Павлик был не робкого десятка, он потянулся к своей сабле, которую на день рождения подарил ему дедушка Виталий. Он придвинул к себе саблю, а старое ружье с поцарапанным прикладом всегда было при нем; он так и спал с ружьем.
– Эй! Кто там? А ну выходи! – смело и очень грозно сказал Павлик, сжимая в руке саблю.
– Это я, Павлик! – пискнул девчоночий голос. – Не бойся.
– А я и не боюсь, – еще храбрей сказал Павлик и еще крепче сжал свою верную саблю. Даже чуть-чуть ее обнажил.
Из-за елки показалась беленькая девчонка. Она была похожа на детсадовскую подружку Павлика, задаваку Снежану, – но эта девочка светилась каким-то непонятным, чудесным светом.
– Ты кто? – спросил Павлик на правах хозяина.
– Я – Фотина.
– Откуда знаешь, как меня зовут? – еще строже спросил Павлик, показывая незнакомке, что у него, кроме сабли, есть еще и ружье.
– Знаю.
– Откуда?
– От верблюда. Знаю и все.
Павлику не понравился такой ответ. Надрать бы ее за косички. Но бегать сейчас за ней, да притом в ночной пижаме, показалось Павлику несолидным. Поэтому он решил проигнорировать ее невежливость и продолжил допрос.
– Сюда как попала?
– А через форточку.
– Чего-чего? Не ври! Люди не могут летать.
– А вот и могут. Вот и могут!
– Не ври! Люди не птицы.
– А вот и могут! Могут! – упрямствовала девочка с необычным именем.
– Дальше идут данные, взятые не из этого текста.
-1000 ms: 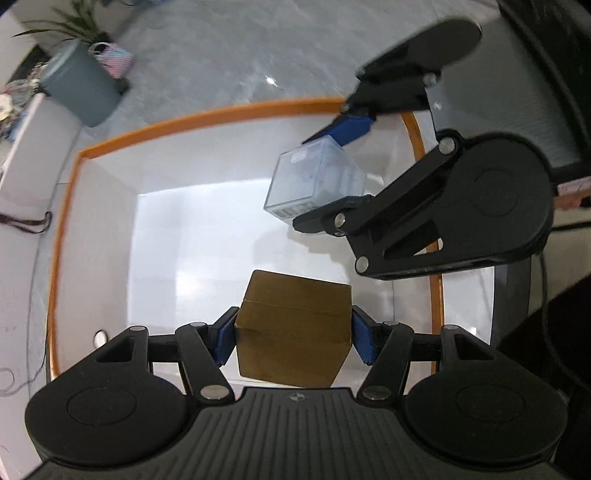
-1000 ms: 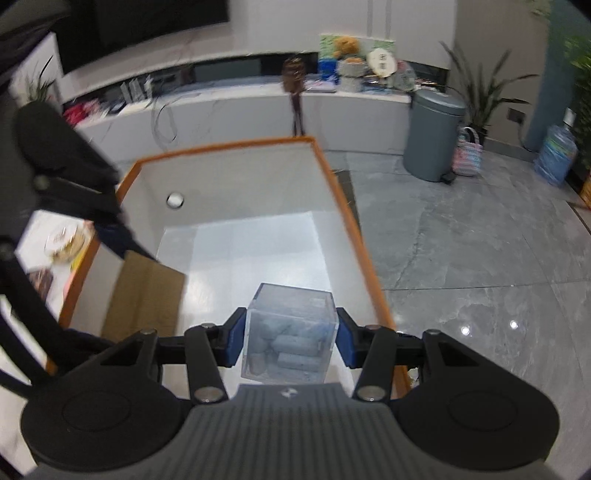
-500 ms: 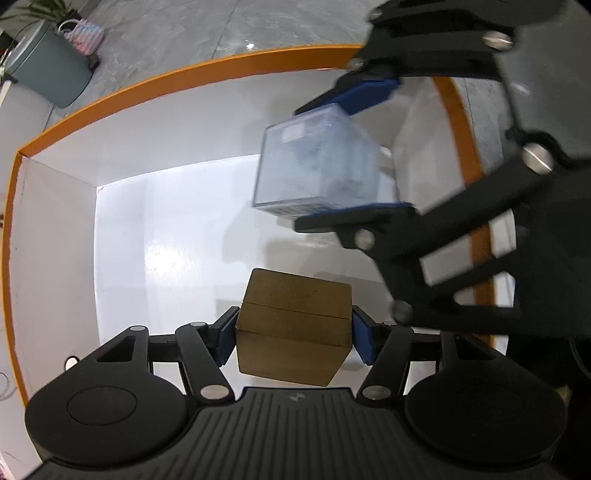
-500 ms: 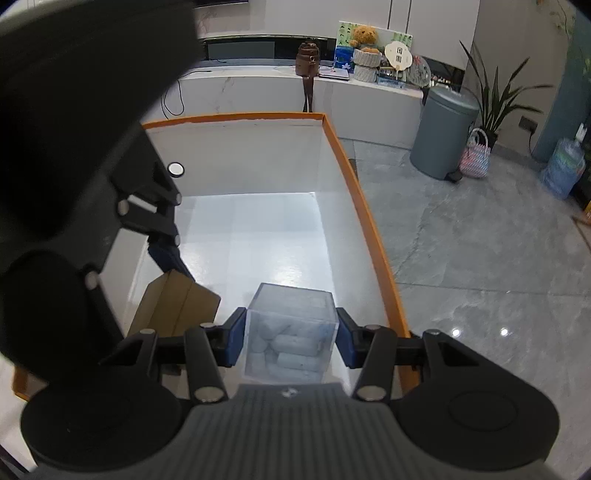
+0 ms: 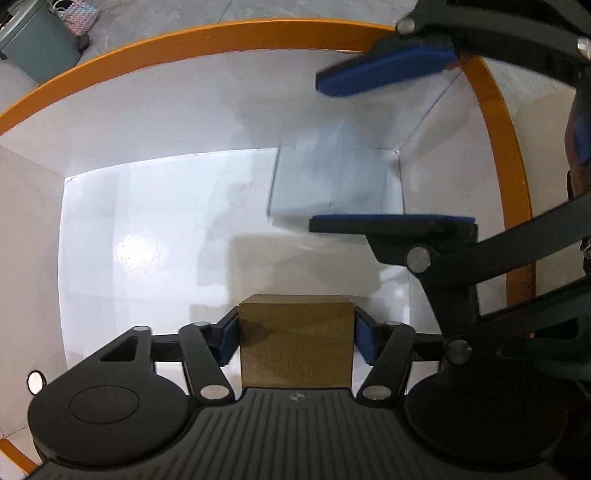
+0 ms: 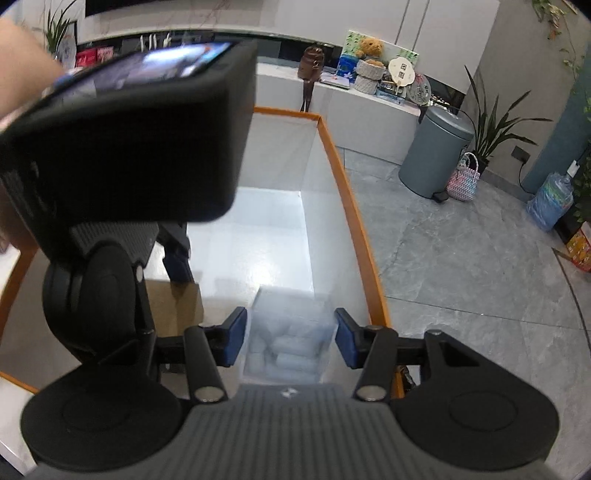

Павлик, конечно же, ей не верил. Еще чего! Ни на вот столечко!.. Странная девчонка. Фантазерка какая-то. Кривляка и задавака. Воображала.
И вдруг девочка подпрыгнула и, светясь, поплыла по воздуху. Раз – и она уже на столе. Раз – и уже на шкафу.
Павлик от удивления и восхищения раскрыл рот и даже выронил верную свою саблю. Вот это да!..
Девочка подлетела вдруг к нему, схватила за руку, и через миг они были уже на столе, а еще через секунду кружились вокруг елки, которая начала вдруг сиять и светиться – и это при том, что на ней не было никаких лампочек, – мигать и сверкать в каком-то чудесном, веселом ритме. Будто живая.
Павлик смеялся, захлебываясь от восторга. Все было как в сказке.
Так играли они, не замечая времени. Потом Фотина сказала, что проголодалась и не прочь бы чего-нибудь покушать, да и чайку попить можно. А к чаю недурно бы какой-нибудь торт или хотя бы пирожных. И с этими словами она метнулась к холодильнику.
Павлик растерялся. Он знал, что в холодильнике у них не густо. Там стоят пакеты с молоком, майонез, квашеная капуста и винегрет, кастрюля с борщом и полбанки клубничного варенья, которое мама давала Павлику каждый день по столовой ложке. Каждый день, но всего по одной ложке, не больше. А чтоб Павлик не залез самостоятельно в банку, мама каждый раз отмечала на стекле синим фломастером уровень варенья. А фломастер прятала куда-то далеко – сколько ни искал Павлик, так и не смог его найти.
Увы, Павлик знал, что никаких пирожных, а тем более торгов в их старом холодильнике быть не может ни при каком раскладе.